- DESCRIPTION OF THE TASK -
Reproduce all of the data word for word.

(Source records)

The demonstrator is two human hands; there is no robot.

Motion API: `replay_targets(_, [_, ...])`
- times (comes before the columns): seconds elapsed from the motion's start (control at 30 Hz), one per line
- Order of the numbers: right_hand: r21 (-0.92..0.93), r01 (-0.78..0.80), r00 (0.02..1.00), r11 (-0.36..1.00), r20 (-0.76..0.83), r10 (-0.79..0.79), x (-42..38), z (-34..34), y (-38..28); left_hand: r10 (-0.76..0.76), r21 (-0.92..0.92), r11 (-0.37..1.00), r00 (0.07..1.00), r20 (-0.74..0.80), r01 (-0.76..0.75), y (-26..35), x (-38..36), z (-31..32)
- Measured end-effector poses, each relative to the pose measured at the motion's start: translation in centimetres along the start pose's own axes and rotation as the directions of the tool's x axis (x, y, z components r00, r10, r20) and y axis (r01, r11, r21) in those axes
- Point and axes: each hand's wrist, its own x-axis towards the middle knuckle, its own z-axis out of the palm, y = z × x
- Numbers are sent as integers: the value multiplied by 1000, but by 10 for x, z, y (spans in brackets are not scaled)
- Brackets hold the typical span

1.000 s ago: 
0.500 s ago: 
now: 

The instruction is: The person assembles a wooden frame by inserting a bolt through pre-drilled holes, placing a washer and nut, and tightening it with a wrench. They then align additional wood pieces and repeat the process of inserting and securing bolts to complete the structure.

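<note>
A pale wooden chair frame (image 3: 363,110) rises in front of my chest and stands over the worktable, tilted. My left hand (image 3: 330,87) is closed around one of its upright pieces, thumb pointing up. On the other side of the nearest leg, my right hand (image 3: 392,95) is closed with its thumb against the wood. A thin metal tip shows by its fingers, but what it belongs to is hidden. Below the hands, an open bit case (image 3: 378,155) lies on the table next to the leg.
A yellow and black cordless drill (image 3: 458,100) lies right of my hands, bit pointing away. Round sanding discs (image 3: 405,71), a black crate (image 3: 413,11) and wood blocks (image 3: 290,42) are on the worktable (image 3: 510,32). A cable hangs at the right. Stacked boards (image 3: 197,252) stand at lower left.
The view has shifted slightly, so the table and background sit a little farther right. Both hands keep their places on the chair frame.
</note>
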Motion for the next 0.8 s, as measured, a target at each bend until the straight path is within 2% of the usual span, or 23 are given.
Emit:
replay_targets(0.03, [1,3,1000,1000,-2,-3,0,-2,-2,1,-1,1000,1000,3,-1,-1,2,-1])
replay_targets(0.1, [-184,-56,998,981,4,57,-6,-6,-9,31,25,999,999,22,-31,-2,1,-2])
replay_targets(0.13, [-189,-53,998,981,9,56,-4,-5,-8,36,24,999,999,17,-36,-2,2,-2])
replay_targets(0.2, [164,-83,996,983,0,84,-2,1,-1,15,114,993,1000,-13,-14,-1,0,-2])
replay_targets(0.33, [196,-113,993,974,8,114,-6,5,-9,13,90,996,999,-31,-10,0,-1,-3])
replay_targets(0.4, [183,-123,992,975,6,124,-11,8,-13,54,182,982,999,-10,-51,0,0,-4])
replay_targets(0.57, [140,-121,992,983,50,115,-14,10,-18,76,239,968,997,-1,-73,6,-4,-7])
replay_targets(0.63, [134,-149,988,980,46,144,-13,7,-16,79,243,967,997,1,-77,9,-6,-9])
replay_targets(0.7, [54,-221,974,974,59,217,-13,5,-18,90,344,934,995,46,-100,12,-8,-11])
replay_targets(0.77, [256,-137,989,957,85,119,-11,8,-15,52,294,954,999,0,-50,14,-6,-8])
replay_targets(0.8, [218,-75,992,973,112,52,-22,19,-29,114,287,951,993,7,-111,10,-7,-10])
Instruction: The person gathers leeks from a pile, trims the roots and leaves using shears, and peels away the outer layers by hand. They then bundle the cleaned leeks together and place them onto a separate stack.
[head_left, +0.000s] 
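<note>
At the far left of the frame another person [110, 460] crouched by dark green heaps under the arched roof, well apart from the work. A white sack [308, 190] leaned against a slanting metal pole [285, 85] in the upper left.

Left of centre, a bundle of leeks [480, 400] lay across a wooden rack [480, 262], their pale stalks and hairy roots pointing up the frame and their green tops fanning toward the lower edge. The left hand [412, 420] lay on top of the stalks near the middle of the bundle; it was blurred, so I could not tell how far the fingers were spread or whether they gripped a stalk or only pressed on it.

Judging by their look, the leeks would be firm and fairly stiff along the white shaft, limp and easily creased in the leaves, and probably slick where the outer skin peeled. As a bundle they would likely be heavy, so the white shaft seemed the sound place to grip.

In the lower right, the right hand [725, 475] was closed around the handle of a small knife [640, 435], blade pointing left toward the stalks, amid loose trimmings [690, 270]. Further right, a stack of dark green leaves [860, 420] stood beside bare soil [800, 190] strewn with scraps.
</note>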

- SOLUTION FOR THIS PROBLEM -
The demonstrator is two human hands; there is no robot.

Motion API: `replay_targets(_, [_, ...])`
- times (comes before the columns): seconds elapsed from the motion's start (control at 30 Hz), one per line
- Order of the numbers: right_hand: r21 (-0.92..0.93), r01 (-0.78..0.80), r00 (0.02..1.00), r11 (-0.36..1.00), r20 (-0.76..0.83), r10 (-0.79..0.79), x (-42..38), z (-34..34), y (-38..28); left_hand: r10 (-0.76..0.76), r21 (-0.92..0.92), r11 (-0.37..1.00), r00 (0.07..1.00), r20 (-0.74..0.80), r01 (-0.76..0.75), y (-26..35), x (-38..36), z (-31..32)
- Measured end-effector poses, each relative to the pose measured at the motion's start: translation in centimetres along the start pose's own axes and rotation as the directions of the tool's x axis (x, y, z components r00, r10, r20) and y axis (r01, r11, r21) in those axes
- Point and axes: each hand's wrist, its own x-axis towards the middle knuckle, its own z-axis out of the palm, y = z × x
- Numbers are sent as integers: the value multiplied by 1000, but by 10 for x, z, y (spans in brackets are not scaled)
- Brackets hold the typical span

1.000 s ago: 
0.500 s ago: 
now: 

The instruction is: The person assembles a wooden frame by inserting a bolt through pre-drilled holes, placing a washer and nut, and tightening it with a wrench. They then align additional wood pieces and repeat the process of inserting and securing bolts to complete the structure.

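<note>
A pale wooden chair frame (image 3: 363,110) rises in front of my chest and stands over the worktable, tilted. My left hand (image 3: 330,87) is closed around one of its upright pieces, thumb pointing up. On the other side of the nearest leg, my right hand (image 3: 392,95) is closed with its thumb against the wood. A thin metal tip shows by its fingers, but what it belongs to is hidden. Below the hands, an open bit case (image 3: 378,155) lies on the table next to the leg.
A yellow and black cordless drill (image 3: 458,100) lies right of my hands, bit pointing away. Round sanding discs (image 3: 405,71), a black crate (image 3: 413,11) and wood blocks (image 3: 290,42) are on the worktable (image 3: 510,32). A cable hangs at the right. Stacked boards (image 3: 197,252) stand at lower left.
The view has shifted slightly, so the table and background sit a little farther right. Both hands keep their places on the chair frame.
</note>
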Motion for the next 0.8 s, as measured, a target at each bend until the straight path is within 2% of the usual span, or 23 are given.
Emit:
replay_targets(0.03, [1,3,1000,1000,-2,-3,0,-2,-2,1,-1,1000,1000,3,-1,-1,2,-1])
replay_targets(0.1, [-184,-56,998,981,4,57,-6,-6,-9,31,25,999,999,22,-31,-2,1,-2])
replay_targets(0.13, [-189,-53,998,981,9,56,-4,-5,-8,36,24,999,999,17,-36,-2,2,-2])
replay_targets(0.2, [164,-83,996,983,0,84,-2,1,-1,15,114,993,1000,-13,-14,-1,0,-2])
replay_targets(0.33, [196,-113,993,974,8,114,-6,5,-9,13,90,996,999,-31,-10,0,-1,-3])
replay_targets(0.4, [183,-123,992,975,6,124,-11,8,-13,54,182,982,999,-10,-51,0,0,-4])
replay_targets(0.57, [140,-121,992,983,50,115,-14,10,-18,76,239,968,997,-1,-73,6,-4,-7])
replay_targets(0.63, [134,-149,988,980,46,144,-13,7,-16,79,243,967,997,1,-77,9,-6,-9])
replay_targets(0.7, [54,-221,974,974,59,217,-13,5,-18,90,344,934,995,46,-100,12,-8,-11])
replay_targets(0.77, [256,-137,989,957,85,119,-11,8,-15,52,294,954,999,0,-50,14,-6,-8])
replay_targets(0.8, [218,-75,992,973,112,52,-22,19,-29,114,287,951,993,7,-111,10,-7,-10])
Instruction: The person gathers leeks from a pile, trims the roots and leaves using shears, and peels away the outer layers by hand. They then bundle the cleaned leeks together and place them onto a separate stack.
[head_left, +0.000s] 
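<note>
At the far left of the frame another person [110, 460] crouched by dark green heaps under the arched roof, well apart from the work. A white sack [308, 190] leaned against a slanting metal pole [285, 85] in the upper left.

Left of centre, a bundle of leeks [480, 400] lay across a wooden rack [480, 262], their pale stalks and hairy roots pointing up the frame and their green tops fanning toward the lower edge. The left hand [412, 420] lay on top of the stalks near the middle of the bundle; it was blurred, so I could not tell how far the fingers were spread or whether they gripped a stalk or only pressed on it.

Judging by their look, the leeks would be firm and fairly stiff along the white shaft, limp and easily creased in the leaves, and probably slick where the outer skin peeled. As a bundle they would likely be heavy, so the white shaft seemed the sound place to grip.

In the lower right, the right hand [725, 475] was closed around the handle of a small knife [640, 435], blade pointing left toward the stalks, amid loose trimmings [690, 270]. Further right, a stack of dark green leaves [860, 420] stood beside bare soil [800, 190] strewn with scraps.
</note>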

No more work is left in this exercise.